TEXTO I
A 13 de fevereiro de 1946, Graciliano Ramos escreve uma carta a Cândido Portinari relembrando uma visita que lhe fizera quando tivera a ocasião de apreciar algumas telas da série Retirantes. Diz o escritor alagoano:
Carissimo Portinari:
A sua carta chegou muito atrasada, e receio que esta resposta já não o ache fixando na tela a nossa pobre gente da roça. Não há trabalho mais digno, penso eu. Dizem que somos pessimistas e exibimos deformações; contudo, as deformações e essa miséria existem fora da arte e são cultivadas pelos que nos censuram. [ ... ]
Dos quadros que você me mostrou guardo almocei no Cosme Velho pela última vez, o que mais me comoveu foi aquela mãe com a criança morta. Saí de sua casa com um pensamento horrível: numa sociedade sem classes e sem miséria, seria possível fazer-se aquilo? Numa vida tranquila e feliz, que espécie de arte surgiria?
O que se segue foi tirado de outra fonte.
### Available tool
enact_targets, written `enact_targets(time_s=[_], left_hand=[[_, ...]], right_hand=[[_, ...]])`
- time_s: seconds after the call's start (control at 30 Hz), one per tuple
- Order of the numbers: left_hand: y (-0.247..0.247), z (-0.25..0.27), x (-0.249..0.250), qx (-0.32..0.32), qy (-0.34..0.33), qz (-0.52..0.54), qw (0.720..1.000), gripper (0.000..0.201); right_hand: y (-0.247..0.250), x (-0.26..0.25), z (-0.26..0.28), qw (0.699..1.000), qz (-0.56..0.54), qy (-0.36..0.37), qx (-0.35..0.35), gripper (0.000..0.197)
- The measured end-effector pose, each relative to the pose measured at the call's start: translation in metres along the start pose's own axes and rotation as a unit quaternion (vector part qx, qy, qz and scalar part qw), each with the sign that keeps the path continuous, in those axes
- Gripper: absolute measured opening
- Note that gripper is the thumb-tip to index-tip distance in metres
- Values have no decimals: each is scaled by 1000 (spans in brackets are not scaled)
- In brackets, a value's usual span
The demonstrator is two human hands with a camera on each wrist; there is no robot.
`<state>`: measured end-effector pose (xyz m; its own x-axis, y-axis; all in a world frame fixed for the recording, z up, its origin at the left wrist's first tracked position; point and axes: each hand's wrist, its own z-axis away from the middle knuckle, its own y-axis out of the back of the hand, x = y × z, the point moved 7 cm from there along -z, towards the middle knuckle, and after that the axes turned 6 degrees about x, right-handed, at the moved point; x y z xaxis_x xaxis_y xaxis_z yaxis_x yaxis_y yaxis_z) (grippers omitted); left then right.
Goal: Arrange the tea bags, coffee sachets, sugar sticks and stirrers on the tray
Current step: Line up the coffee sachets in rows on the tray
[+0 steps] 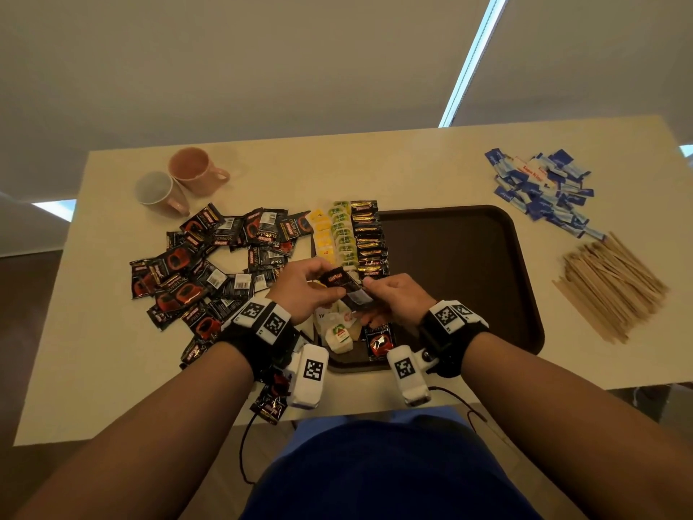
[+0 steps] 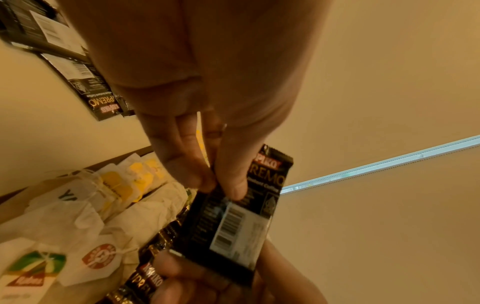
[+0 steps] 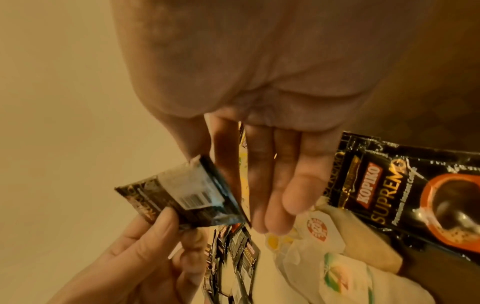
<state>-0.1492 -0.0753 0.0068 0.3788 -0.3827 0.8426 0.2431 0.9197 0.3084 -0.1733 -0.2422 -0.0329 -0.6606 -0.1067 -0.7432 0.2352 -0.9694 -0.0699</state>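
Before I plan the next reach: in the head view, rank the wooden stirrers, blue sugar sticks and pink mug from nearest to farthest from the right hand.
From the right hand:
1. Wooden stirrers, on the table right of the tray.
2. Blue sugar sticks, far right corner.
3. Pink mug, far left, across the table. Second and third are nearly too close to call.

Stirrers [image 1: 611,285] right of tray [image 1: 525,294]; mugs [image 1: 180,182] far left.

coffee sachets [image 1: 187,272]: black, red-orange | tray [image 1: 468,257]: dark brown | sugar sticks [image 1: 543,189]: blue-white | mugs [image 1: 180,182]: pink
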Motion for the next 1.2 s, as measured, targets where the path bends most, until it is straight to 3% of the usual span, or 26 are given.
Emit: enact_targets(time_s=[0.13,0.27,0.33,0.43,0.5,0.6,0.73,0.87,1.0,1.2], left_hand=[[-7,-1,9,-47,-21,-2,999,29],[-8,-2,10,-55,-22,-20,998,36],[-8,-3,5,-39,27,19,999,42],[-14,0,1,-36,113,128,985,24],[-15,-1,2,-46,116,132,983,14],[-16,-4,3,-59,78,57,994,4],[-18,-7,0,-77,62,27,995,11],[-6,-11,-9,-54,63,29,996,12],[4,-12,-17,-30,65,16,997,13],[7,-9,-20,-35,67,6,997,13]], right_hand=[[-8,4,6,997,-64,-18,-47,18],[-5,3,5,995,-84,-5,-47,21],[1,3,3,994,-100,-2,-35,20],[14,5,2,994,-108,-2,-1,18],[19,7,2,997,-78,2,8,16],[23,8,2,999,19,22,14,8],[35,8,6,984,165,54,43,3],[51,35,7,959,279,2,45,2],[55,58,4,944,324,-37,49,4],[55,67,-5,910,404,-62,67,20]])
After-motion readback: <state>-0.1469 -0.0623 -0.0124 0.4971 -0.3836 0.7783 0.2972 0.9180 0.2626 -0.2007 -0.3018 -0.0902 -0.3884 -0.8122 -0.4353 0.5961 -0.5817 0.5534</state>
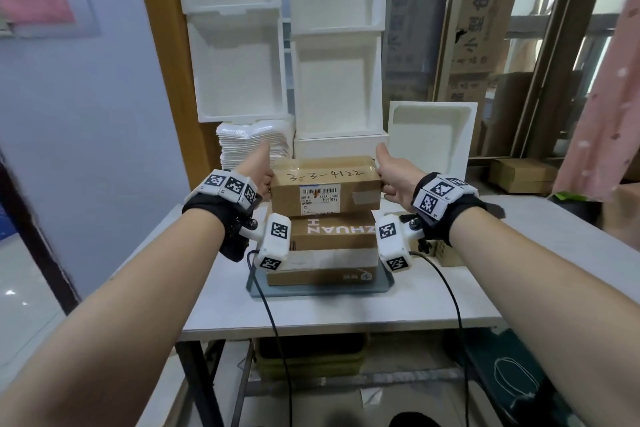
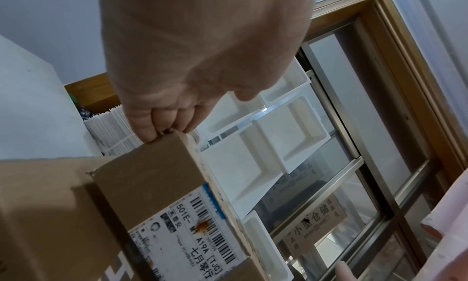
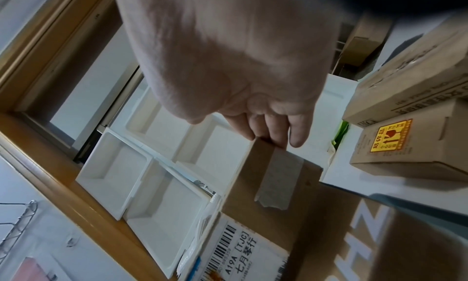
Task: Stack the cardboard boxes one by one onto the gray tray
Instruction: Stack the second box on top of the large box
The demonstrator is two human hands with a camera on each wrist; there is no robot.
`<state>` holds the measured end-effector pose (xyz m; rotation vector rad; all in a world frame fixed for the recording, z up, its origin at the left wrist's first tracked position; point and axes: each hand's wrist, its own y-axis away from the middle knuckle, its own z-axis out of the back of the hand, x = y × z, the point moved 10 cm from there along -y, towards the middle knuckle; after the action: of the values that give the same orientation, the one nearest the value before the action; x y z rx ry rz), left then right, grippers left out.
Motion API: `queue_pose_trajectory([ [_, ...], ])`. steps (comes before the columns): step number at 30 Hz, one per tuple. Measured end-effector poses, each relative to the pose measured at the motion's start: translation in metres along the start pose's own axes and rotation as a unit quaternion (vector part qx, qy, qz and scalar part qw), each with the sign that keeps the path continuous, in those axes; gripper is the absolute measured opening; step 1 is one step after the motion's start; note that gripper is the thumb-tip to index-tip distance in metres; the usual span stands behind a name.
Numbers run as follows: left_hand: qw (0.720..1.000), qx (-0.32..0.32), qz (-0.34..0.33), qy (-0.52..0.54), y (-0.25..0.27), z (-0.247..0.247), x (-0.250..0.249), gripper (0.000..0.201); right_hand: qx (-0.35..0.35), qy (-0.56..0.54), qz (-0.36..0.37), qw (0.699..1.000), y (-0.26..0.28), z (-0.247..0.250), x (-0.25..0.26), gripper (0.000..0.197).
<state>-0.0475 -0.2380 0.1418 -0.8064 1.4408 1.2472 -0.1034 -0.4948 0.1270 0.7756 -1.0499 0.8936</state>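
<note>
Bare forearms; black wrist straps (image 1: 211,215) carry white marker blocks (image 1: 275,241) with black-and-white tags, black cables (image 1: 273,319) trailing.

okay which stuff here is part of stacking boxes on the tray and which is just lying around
Part of the job: top box held at its ends by left hand and right hand; two boxes beneath; gray tray.

Lying about: white foam bins, foam lid, boxes at right, cables.
</note>
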Motion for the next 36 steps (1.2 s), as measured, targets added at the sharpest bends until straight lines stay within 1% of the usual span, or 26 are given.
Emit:
queue_pose_trajectory([
  [5, 1.0, -0.011, -0.001, -0.013, -0.005, 0.007, 0.005, 0.086, -0.004, -0.003, 0.001, 1.0, -0.003, -0.004, -0.005, 0.088],
  [7, 1.0, -0.006, 0.003, -0.011, -0.006, 0.007, 0.007, 0.084, -0.003, -0.004, -0.003, 1.0, -0.006, -0.006, -0.011, 0.087],
  [9, 1.0, 0.004, 0.004, -0.025, -0.007, 0.007, 0.012, 0.078, -0.006, -0.003, -0.007, 1.0, -0.006, -0.006, -0.017, 0.087],
  [11, 0.999, -0.017, 0.012, -0.025, -0.009, 0.014, 0.016, 0.066, -0.01, -0.014, -0.001, 1.0, -0.01, -0.006, -0.021, 0.088],
  [12, 0.999, -0.023, 0.015, -0.017, -0.01, 0.016, 0.018, 0.066, -0.008, -0.017, 0.003, 1.0, -0.012, -0.006, -0.023, 0.087],
  [14, 1.0, -0.024, 0.006, 0.005, -0.015, 0.019, 0.019, 0.079, -0.004, -0.025, 0.007, 1.0, -0.016, -0.008, -0.027, 0.088],
  [15, 1.0, -0.025, 0.001, 0.009, -0.019, 0.021, 0.02, 0.085, -0.001, -0.027, 0.008, 1.0, -0.015, -0.01, -0.029, 0.092],
  [16, 0.999, -0.029, -0.005, 0.013, -0.02, 0.022, 0.022, 0.088, -0.001, -0.031, 0.004, 1.0, -0.015, -0.012, -0.032, 0.102],
  [18, 0.999, -0.026, -0.015, 0.03, -0.024, 0.019, 0.027, 0.092, -0.005, -0.048, 0.005, 0.999, -0.02, -0.014, -0.04, 0.127],
  [19, 0.999, -0.018, -0.02, 0.039, -0.025, 0.016, 0.03, 0.093, -0.007, -0.06, 0.006, 0.998, -0.02, -0.015, -0.043, 0.13],
  [20, 0.998, -0.011, -0.024, 0.05, -0.026, 0.013, 0.033, 0.094, -0.008, -0.078, 0.007, 0.997, -0.016, -0.017, -0.044, 0.121],
  [22, 0.997, -0.007, -0.025, 0.067, -0.028, 0.01, 0.041, 0.094, 0.0, -0.128, 0.023, 0.991, -0.009, -0.021, -0.044, 0.087],
  [23, 0.997, -0.006, -0.022, 0.073, -0.028, 0.01, 0.045, 0.095, 0.011, -0.149, 0.028, 0.988, -0.007, -0.023, -0.047, 0.079],
  [24, 0.997, -0.006, -0.019, 0.075, -0.03, 0.01, 0.049, 0.097, 0.015, -0.156, 0.024, 0.987, -0.008, -0.025, -0.052, 0.08],
  [25, 0.997, -0.006, -0.014, 0.079, -0.032, 0.011, 0.052, 0.1, 0.018, -0.16, 0.02, 0.987, -0.008, -0.028, -0.056, 0.088],
  [26, 0.996, -0.006, -0.013, 0.085, -0.032, 0.011, 0.054, 0.101, 0.018, -0.16, 0.011, 0.987, -0.009, -0.03, -0.061, 0.102],
  [28, 0.996, -0.009, -0.011, 0.091, -0.032, 0.012, 0.057, 0.1, 0.014, -0.161, 0.002, 0.987, -0.025, -0.034, -0.074, 0.139],
  [29, 0.996, -0.009, -0.011, 0.093, -0.031, 0.011, 0.057, 0.1, 0.013, -0.152, 0.002, 0.988, -0.035, -0.035, -0.081, 0.15],
  [31, 0.995, -0.006, -0.012, 0.099, -0.03, 0.011, 0.057, 0.1, 0.007, -0.14, 0.005, 0.99, -0.044, -0.036, -0.086, 0.157],
  [34, 0.995, -0.003, -0.021, 0.097, -0.031, 0.014, 0.057, 0.101, -0.009, -0.124, 0.015, 0.992, -0.038, -0.034, -0.082, 0.159],
  [36, 0.995, -0.003, -0.03, 0.096, -0.029, 0.016, 0.057, 0.098, -0.011, -0.114, 0.019, 0.993, -0.033, -0.034, -0.08, 0.16],
])
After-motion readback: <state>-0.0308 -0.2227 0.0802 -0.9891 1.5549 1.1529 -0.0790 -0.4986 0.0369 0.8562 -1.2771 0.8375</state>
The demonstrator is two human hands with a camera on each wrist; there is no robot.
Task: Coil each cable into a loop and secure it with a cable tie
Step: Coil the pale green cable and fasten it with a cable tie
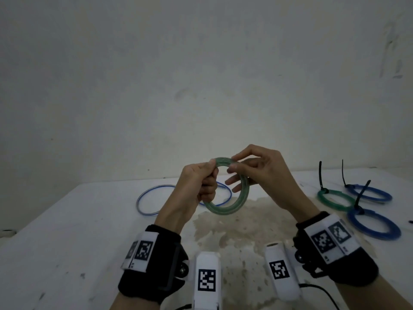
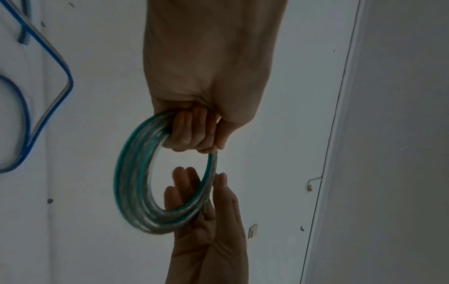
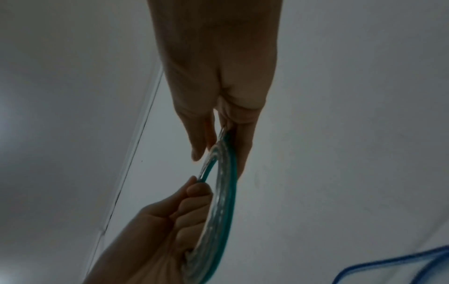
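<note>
A green-edged clear cable coil [image 1: 232, 208] [image 2: 136, 192] [image 3: 223, 192] of several turns hangs in the air above the white table [image 1: 67, 231]. My left hand [image 1: 201, 182] [image 2: 194, 134] grips its left side with fingers curled round the turns. My right hand [image 1: 252, 168] [image 3: 218, 138] pinches the coil's top right between thumb and forefinger, the other fingers spread loosely. No cable tie is on this coil. An uncoiled blue-edged cable [image 1: 147, 198] [image 2: 48, 96] lies on the table behind my left hand.
At the right of the table lie a green coil [image 1: 335, 201] and two blue coils [image 1: 372, 194] [image 1: 374, 224], each bound with a black cable tie [image 1: 320, 175] that sticks up. A stained patch [image 1: 237, 231] marks the table's middle. A white wall stands behind.
</note>
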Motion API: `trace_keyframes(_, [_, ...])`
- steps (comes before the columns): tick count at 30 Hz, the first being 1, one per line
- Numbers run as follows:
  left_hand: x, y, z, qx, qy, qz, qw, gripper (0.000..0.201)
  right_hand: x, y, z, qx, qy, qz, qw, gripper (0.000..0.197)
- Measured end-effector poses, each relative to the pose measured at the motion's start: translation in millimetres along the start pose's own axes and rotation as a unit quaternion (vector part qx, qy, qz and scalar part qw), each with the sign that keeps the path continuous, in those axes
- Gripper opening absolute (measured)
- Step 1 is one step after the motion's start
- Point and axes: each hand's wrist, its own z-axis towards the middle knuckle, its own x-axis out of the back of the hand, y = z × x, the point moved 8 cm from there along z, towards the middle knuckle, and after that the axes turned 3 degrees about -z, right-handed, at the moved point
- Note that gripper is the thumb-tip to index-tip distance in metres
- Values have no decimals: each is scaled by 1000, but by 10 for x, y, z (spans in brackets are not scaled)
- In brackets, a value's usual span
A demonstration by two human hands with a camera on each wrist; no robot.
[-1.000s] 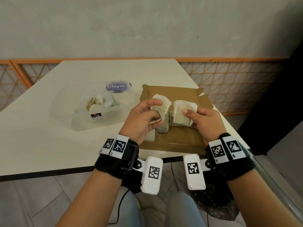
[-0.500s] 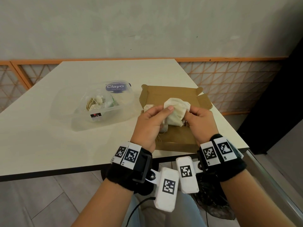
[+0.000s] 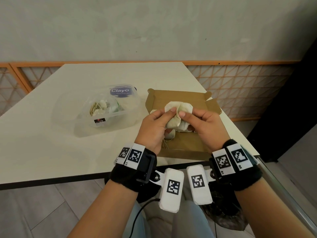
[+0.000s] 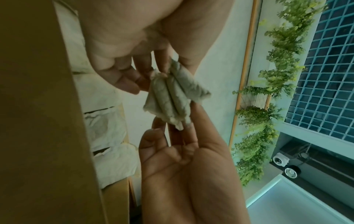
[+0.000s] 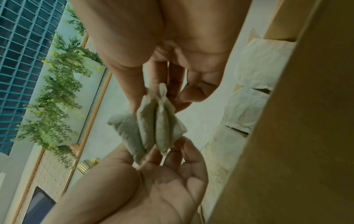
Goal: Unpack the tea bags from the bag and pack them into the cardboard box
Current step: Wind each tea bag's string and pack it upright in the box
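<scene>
Mid-task: a small stack of off-white paper tea bags point(image 3: 178, 115) is pinched between left hand point(image 3: 154, 127) and right hand point(image 3: 204, 124) above the open brown cardboard box point(image 3: 185, 145) — several bags already lie inside; more remain in the clear plastic bag point(image 3: 103, 110) on the desk point(image 3: 42, 143).

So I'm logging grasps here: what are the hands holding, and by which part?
A small stack of tea bags, pressed together; left hand and right hand pinch its opposite ends.
</scene>
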Motion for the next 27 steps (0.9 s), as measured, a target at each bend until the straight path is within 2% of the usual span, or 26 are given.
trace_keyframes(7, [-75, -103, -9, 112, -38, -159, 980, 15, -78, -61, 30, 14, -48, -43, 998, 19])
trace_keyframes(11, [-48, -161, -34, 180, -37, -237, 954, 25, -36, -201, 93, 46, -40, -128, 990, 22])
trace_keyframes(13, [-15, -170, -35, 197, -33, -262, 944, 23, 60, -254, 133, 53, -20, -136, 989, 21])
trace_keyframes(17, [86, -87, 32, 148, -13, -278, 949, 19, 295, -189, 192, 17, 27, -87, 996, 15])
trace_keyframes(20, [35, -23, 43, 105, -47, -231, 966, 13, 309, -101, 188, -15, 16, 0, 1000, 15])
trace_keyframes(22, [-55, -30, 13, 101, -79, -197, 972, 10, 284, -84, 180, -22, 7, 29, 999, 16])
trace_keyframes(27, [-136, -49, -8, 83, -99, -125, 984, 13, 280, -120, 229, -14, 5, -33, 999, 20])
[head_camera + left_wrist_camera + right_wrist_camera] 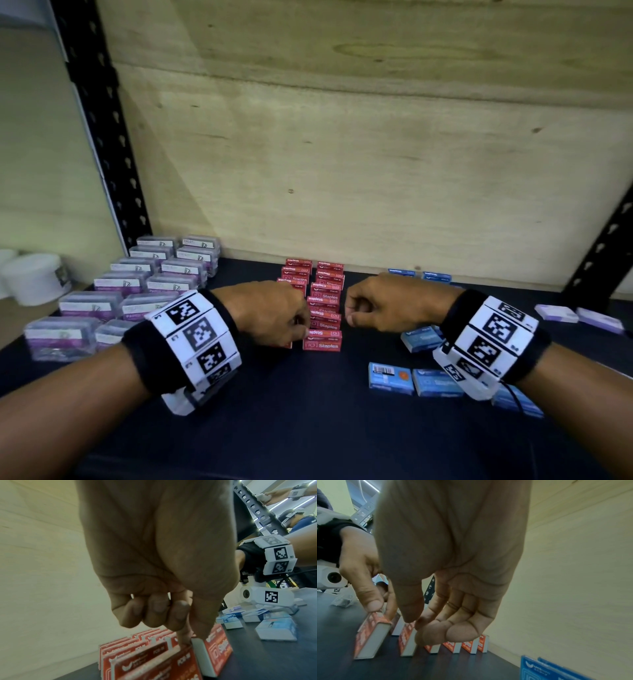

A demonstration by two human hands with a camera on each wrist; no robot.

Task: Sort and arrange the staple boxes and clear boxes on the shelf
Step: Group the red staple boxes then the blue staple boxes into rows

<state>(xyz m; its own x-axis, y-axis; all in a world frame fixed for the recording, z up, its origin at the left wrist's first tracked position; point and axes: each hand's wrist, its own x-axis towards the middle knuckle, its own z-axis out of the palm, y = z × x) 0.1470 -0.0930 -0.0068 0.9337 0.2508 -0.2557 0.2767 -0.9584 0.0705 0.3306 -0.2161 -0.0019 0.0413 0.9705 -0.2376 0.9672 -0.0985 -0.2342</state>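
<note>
Standing at the far left of the dark shelf [335, 428], the clear boxes [137, 284] with purple labels form two rows running from front to back, close beside one another. Beyond the shelf's left edge sit white tubs [34, 277], past a black perforated upright [99, 126].

At the centre, the red staple boxes [322, 301] stand on edge in two rows that run toward the wooden back panel [342, 154]. The left hand [270, 313] is over the front of these rows. Seen from its wrist camera, the index finger and thumb reach down onto the top edge of the nearest red box [173, 660], pinching it, while the other three fingers [154, 615] are curled into the palm. The front box of the right-hand row [322, 339] stands just beside that hand.

The right hand [383, 305] is at the right side of the red rows, fingers curled with thumb against them. From its wrist camera the thumb tip and fingertips [460, 632] hang just over a red box [407, 639] in the row; whether they touch or hold it cannot be told.

Right of centre, blue staple boxes [421, 380] lie scattered flat near the front, with two more [418, 274] standing at the back panel. At the far right, two pale lilac boxes [579, 317] lie flat near a second black upright [603, 246].
</note>
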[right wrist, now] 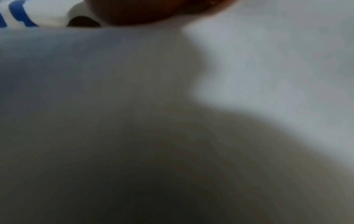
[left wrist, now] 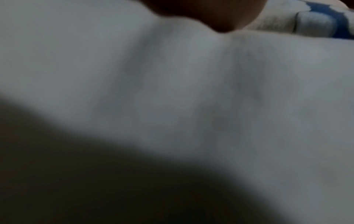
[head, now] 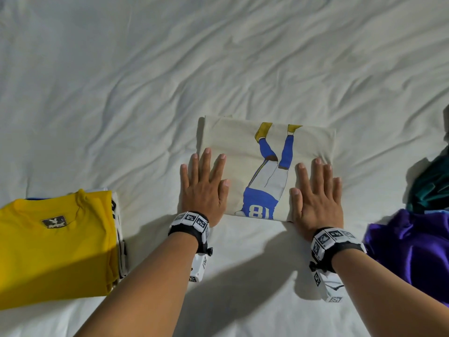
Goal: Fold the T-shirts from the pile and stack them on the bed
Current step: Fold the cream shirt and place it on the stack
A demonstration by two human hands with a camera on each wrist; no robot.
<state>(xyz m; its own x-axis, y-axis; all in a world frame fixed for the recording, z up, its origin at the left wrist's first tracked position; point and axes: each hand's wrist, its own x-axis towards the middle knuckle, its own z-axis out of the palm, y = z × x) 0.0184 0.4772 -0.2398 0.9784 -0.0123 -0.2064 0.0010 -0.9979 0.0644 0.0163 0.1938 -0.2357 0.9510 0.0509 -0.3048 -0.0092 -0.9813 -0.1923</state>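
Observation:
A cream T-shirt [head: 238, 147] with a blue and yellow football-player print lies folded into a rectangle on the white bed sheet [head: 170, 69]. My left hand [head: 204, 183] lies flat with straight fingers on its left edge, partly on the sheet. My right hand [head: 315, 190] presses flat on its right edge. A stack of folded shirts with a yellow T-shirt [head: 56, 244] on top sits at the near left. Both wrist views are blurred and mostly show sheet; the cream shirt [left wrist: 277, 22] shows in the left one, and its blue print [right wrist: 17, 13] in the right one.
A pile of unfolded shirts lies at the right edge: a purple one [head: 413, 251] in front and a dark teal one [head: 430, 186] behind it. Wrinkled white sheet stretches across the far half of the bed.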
Chego a pensar que teríamos cromos, anjinhos cor-de-rosa, e isto me horroriza.
Graciliano
Disponlvel em: https://graciliano.com.br. Acesso em: 6 fev. 2024 (adaptado)
TEXTO II
Histórias de ninar (adultos)
Houve um tempo — tão perto, e, ó, tão longe — em que a arte era um holofote na unha encravada, campeonato de melhores esmaltes.
Raskolnikov matava velhinhas, a família de Gregor Samsa o assassinava a "maçãzadas", Memórias póstumas de Brás Cubas (Machado de Assis) é o retrato mais perfeito de tudo o que tem de pior na sociedade brasileira, uma sequência tristemente hilária de ações moralmente condenáveis, atitudes pusilânimes, cálculos mesquinhos e maus passos cretinos.
A literatura, o cinema e o teatro vêm se transformando num exercício de lacração: o mal está sempre no outro, os protagonistas são ironmen/woman da virtude. A pessoa sai da leitura ou da sessão não com a guarda abaixada, as certezas abaladas, mais próxima da verdade (ou, à falta de uma palavra melhor, da sinceridade): sai com suas certezas reforçadas.
A realidade é confusa. Contraditória. Muitas vezes incompreensível. A arte é onde tentamos nos mostrar nus, com todos os nossos defeitos.
PRATA, A. Disponível em: www1.folha.uol.com.br. Acesso em: 12 jan. 2024 (adaptado).
No que diz respeito à arte, o posicionamento de Antônio Prata, no Texto II, aproxima-se da tese de Graciliano Ramos, no Texto I, uma vez que
a) |
defendem a dignidade do ofício dos artistas. |
b) |
concluem que a arte reforça crenças pessoais. |
c) |
apresentam a pobreza como inspiração para a arte. |
d) |
afirmam o necessário caráter desestabilizador da arte. |
e) |
atestam que há mudanças sifnificativas na produção artística. |
a) Incorreta. Ambos os textos não tratam de uma dignidade da arte ou do artista, mas sim de sua temática e preocupação de suas narrativas, visuais ou textuais. O texto I reflete o impacto de uma pintura que traz uma tragédia humana, a mãe segurando seu filho morto em seus braços; o texto II traz uma reflexão sobre a ausência de trabalhos como a de Portinari, que retrata as mazelas da nossa existência humana.
b) Incorreta. A proposta de ambos os textos é reforçar a importância que a arte tem de desconstruir as certezas e as crenças de seus espectadores e leitores, sendo assim, o oposto mencionado na alternativa.
c) Incorreta. Não se trata de a pobreza ser necessariamente a inspiração da arte, mas de a arte revelar as entranhas sociais e individuais, como diz no texto II “A arte é onde tentamos nos mostrar nus, com todos os nossos defeitos”, sendo assim, revelar o que vivemos para nos proporcionar uma reflexão e, portanto, não necessariamente exaltar a pobreza.
d) Correta. Os dois textos apresentam a ideia de que a arte tem o papel de confrontar seus espectadores, destituindo a arte de apresentar apenas o belo, não levando em consideração apenas, por exemplo, a crença pessoal do artista.
e) Incorreta. De fato, ao ler os dois textos, nota-se que há uma mudança na prática e conteúdos encontrados nos fazeres artísticos, entretanto, essa não é a questão central, pois, na verdade, a mudança é criticada por conta de suas novas temáticas, que perdem sua função social, sendo essa a questão central dos textos I e II.